Ce nouvel arrivage de noms de domaine ne permettra pas seulement aux utilisateurs de mieux se retrouver dans l’immensité du World Wide Web, mais bénéficiera aux géants du Net. “Si l’entreprise qui gère le .com venait à disparaître [actuellement géré par la société américaine de certification des sites internet VeriSign], ce serait un chaos technique pour les grands noms du Web comme Google ou Facebook”, prévient Stéphane Van Gelder. En déposant des .facebook, .youtube et autres, ces entreprises peuvent espérer rompre cette dépendance.

“Nous révélons aujourd’hui qui a demandé quoi, et non pas quelles seront les nouvelles extensions”, a souligné Rod Beckstrom, pdg de l’Icann, lors d’une conférence de presse mercredi à Londres. Pour participer à cette compétition, les candidats doivent payer à l’Icann 185 000 dollars pour la création d’une nouvelle extension de domaine, puis s'acquitter d'un abonnement annuel de 25 000 dollars pendant 10 ans.

En outre, ils doivent prouver qu’ils ont les reins financiers suffisament solides pour gérer l’infrastructure nécessaire, notamment les serveurs qui hébergent les nouveaux sites sur l’extension convoitée.

Cet écrémage par le portefeuille évite que les cybersquatteurs - qui achètent à bas prix des adresses internet à fort potentiel et les revendent à prix d'or - participent à la compétition.
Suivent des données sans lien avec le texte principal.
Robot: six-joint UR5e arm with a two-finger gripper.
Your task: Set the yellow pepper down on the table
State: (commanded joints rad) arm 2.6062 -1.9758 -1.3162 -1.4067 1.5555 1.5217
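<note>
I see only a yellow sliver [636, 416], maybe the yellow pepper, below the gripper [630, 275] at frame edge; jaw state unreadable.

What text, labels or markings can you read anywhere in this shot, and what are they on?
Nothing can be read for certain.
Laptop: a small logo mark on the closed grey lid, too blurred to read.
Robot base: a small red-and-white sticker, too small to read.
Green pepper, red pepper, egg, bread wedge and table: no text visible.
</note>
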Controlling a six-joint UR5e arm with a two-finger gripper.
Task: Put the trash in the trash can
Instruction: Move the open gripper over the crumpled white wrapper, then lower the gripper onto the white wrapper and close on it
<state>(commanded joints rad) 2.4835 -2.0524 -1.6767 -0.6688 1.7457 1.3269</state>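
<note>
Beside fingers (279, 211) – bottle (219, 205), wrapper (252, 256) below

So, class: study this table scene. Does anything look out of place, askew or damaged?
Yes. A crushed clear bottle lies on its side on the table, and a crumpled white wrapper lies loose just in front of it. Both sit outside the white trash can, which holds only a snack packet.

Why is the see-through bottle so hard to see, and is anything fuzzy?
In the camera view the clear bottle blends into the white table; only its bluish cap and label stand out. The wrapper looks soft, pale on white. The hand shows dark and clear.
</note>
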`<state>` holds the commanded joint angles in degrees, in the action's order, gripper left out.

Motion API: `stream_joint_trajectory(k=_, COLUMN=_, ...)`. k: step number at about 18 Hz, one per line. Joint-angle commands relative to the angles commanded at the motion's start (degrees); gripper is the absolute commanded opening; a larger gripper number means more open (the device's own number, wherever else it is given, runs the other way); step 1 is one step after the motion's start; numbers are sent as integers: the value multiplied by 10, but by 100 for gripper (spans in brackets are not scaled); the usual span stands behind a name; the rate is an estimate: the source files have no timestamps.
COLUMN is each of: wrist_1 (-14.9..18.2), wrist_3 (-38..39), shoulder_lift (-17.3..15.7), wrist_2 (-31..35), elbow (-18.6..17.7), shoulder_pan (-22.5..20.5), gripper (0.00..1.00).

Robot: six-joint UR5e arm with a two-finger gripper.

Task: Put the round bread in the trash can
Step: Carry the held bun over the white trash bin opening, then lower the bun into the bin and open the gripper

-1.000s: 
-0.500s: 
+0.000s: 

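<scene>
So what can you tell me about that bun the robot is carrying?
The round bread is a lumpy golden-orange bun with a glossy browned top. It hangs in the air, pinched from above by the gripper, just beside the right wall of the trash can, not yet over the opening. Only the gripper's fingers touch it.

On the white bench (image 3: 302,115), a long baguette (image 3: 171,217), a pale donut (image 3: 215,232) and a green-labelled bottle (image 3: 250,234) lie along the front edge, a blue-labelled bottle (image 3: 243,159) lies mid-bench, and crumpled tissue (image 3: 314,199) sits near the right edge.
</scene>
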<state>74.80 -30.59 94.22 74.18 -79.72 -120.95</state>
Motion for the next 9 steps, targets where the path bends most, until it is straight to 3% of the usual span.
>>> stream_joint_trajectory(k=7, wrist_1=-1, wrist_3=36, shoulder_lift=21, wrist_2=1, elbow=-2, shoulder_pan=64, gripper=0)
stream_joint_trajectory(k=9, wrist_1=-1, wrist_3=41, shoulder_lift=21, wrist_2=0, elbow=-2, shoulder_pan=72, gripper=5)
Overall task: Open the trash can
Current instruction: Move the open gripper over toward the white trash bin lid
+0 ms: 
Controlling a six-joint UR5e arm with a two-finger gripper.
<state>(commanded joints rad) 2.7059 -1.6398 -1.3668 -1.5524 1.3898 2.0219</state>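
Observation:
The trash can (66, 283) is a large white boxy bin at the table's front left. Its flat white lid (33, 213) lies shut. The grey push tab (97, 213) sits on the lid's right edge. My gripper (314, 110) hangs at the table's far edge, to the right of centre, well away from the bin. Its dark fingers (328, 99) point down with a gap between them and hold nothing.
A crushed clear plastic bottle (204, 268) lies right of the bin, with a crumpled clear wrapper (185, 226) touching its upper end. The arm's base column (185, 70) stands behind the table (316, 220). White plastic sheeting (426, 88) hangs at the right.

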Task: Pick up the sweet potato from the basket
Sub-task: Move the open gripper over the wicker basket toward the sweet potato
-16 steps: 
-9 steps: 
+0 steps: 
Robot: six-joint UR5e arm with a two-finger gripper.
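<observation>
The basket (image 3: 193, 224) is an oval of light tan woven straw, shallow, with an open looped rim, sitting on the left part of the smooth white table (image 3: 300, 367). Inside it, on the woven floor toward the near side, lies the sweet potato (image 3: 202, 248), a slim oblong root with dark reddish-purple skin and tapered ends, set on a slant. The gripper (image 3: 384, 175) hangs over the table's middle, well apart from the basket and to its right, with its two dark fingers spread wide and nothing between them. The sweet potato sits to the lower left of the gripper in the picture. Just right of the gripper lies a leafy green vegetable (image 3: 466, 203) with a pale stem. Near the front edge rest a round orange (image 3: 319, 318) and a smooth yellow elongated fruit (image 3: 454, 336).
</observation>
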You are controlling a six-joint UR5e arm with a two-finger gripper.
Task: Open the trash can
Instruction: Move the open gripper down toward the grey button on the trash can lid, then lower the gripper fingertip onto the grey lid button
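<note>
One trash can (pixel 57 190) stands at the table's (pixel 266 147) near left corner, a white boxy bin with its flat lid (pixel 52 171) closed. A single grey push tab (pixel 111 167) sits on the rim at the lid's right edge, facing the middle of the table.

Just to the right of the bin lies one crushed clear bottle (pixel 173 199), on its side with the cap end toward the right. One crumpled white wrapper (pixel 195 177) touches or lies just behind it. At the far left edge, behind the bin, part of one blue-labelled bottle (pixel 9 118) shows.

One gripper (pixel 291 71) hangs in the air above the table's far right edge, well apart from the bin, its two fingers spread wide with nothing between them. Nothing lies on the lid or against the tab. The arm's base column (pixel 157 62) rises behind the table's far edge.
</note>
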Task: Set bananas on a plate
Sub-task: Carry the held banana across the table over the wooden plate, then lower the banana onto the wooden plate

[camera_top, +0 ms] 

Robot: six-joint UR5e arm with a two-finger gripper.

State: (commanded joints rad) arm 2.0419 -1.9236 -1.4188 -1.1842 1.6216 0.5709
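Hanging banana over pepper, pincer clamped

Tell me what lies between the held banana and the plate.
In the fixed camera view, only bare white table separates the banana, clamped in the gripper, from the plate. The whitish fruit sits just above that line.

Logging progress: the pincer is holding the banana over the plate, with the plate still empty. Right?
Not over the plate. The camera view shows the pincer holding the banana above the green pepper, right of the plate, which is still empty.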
Il explique aussi que la plupart des candidats viennent de pays dits riches avec une infrastructure Internet déjà bien en place. Ainsi les Américains du Nord ont déposé 901 dossiers et les Européens 675. Le géant américain de la vente en ligne, Amazon détient, avec 77 dossiers déposés, le record des candidatures. Il n’y a, en revanche, que 17 entreprises africaines qui participent à cette (r)évolution du Web.

Fortunes à la clef ?

Le processus de sélection crée aussi des situations de conflits. Une même extension, comme .movie, intéresse plus d’une société. “Il y a 230 mots qui ont été demandé par au moins deux entités”, précise Stephane Van Gelder. C’est le .app (comme application) qui est le plus convoité avec 12 offres.
Dans les quatre ou cinq mois à venir, les concurrents à une même extension négocieront un accord. S’ils n’y arrivent pas, l’Icann organisera une grande vente aux enchères. “Ce n’est pas un système très juste, mais l’Icann n’a pas trouvé mieux”, reconnaît Stéphane Van Gelder. L’Icann empochera le prix de la vente.

La motivation des grands groupes, qui risquent d’être les grands gagnants de l’affaire, s’explique par le fait que ces extensions peuvent devenir des machines à cash. Ainsi, le futur propriétaire du .game, par exemple, pourra louer à prix d'or cette extension à des sites qui voudront en bénéficier.

Ce n’est pas un hasard si des vétérans du Web parient gros sur cette affaire. L'Américain Frank Shilling, qui est devenu millionnaire en achetant et revendant des noms de domaine de deuxième niveau que d’autres oubliaient de déposer, est ainsi prêt à mettre 60 millions de dollars sur la table pour décrocher des extensions comme .art, .audio ou .cars. “C’est ici et maintenant que vont se faire certaines des fortunes du futur”, explique-t-il au site spécialisé dans les nouvelles technologies Cnet.

Il faudra cependant attendre mi-2013 pour voir sur le Net les premiers sites utilisant l’une de ces nouvelles extensions.